■ Task brief
The answer should consist of every line of the material, repeated verbatim.

=-=-=-=-=

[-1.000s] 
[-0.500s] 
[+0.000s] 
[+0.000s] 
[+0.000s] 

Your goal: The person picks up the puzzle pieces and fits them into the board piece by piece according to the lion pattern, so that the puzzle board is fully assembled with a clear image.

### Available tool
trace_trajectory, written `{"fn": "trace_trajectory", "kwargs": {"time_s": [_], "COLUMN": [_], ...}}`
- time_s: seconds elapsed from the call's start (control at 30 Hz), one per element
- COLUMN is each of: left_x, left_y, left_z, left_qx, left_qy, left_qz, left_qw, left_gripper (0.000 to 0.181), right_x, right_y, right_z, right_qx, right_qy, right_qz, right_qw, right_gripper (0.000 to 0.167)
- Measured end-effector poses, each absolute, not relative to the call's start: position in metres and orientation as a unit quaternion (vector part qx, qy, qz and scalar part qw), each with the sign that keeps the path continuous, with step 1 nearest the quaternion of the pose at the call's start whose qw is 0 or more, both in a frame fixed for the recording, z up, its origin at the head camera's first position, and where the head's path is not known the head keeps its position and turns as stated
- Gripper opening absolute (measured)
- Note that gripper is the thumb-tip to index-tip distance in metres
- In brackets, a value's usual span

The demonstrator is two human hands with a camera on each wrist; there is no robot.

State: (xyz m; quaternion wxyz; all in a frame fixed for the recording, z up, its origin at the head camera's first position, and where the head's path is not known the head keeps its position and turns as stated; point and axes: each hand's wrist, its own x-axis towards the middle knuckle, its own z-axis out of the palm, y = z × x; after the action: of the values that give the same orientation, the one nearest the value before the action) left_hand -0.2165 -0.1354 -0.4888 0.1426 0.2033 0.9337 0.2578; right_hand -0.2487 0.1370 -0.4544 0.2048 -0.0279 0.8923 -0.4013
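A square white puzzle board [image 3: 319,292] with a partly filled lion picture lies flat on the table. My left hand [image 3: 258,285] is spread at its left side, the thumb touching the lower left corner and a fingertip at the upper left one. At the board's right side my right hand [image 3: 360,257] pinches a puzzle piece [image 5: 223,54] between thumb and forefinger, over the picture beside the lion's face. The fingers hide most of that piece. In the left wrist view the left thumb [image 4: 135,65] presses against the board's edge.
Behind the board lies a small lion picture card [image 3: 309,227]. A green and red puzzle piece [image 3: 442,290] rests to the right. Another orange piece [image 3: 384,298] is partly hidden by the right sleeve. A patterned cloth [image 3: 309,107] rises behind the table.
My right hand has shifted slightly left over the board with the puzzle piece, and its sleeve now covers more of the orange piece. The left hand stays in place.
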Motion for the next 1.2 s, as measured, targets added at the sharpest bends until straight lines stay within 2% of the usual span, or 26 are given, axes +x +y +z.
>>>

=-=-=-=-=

■ Your solution
[-1.000s] 
[-0.500s] 
[+0.000s] 
[+0.000s] 
[+0.000s] 

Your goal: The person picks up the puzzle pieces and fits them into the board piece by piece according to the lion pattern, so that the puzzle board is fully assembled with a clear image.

### Available tool
trace_trajectory, written `{"fn": "trace_trajectory", "kwargs": {"time_s": [_], "COLUMN": [_], ...}}`
- time_s: seconds elapsed from the call's start (control at 30 Hz), one per element
- COLUMN is each of: left_x, left_y, left_z, left_qx, left_qy, left_qz, left_qw, left_gripper (0.000 to 0.181), right_x, right_y, right_z, right_qx, right_qy, right_qz, right_qw, right_gripper (0.000 to 0.167)
- Measured end-effector poses, each absolute, not relative to the call's start: position in metres and orientation as a unit quaternion (vector part qx, qy, qz and scalar part qw), each with the sign that keeps the path continuous, with step 1 nearest the quaternion of the pose at the call's start whose qw is 0 or more, both in a frame fixed for the recording, z up, its origin at the head camera's first position, and where the head's path is not known the head keeps its position and turns as stated
- Gripper opening absolute (measured)
- Note that gripper is the thumb-tip to index-tip distance in metres
- In brackets, a value's usual span

The demonstrator is two human hands with a camera on each wrist; there is no robot.

State: (xyz m; quaternion wxyz; all in a frame fixed for the recording, z up, its origin at the head camera's first position, and where the head's path is not known the head keeps its position and turns as stated; point and axes: each hand's wrist, its own x-axis towards the middle knuckle, its own z-axis out of the palm, y = z × x; after the action: of the values that give the same orientation, the one nearest the value before the action) left_hand -0.2165 -0.1354 -0.4888 0.1426 0.2033 0.9337 0.2578; right_hand -0.2487 0.1370 -0.4544 0.2048 -0.0279 0.8923 -0.4013
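A square white puzzle board [image 3: 319,292] with a partly filled lion picture lies flat on the table. My left hand [image 3: 258,285] is spread at its left side, the thumb touching the lower left corner and a fingertip at the upper left one. At the board's right side my right hand [image 3: 360,257] pinches a puzzle piece [image 5: 223,54] between thumb and forefinger, over the picture beside the lion's face. The fingers hide most of that piece. In the left wrist view the left thumb [image 4: 135,65] presses against the board's edge.
Behind the board lies a small lion picture card [image 3: 309,227]. A green and red puzzle piece [image 3: 442,290] rests to the right. Another orange piece [image 3: 384,298] is partly hidden by the right sleeve. A patterned cloth [image 3: 309,107] rises behind the table.
My right hand has shifted slightly left over the board with the puzzle piece, and its sleeve now covers more of the orange piece. The left hand stays in place.
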Motion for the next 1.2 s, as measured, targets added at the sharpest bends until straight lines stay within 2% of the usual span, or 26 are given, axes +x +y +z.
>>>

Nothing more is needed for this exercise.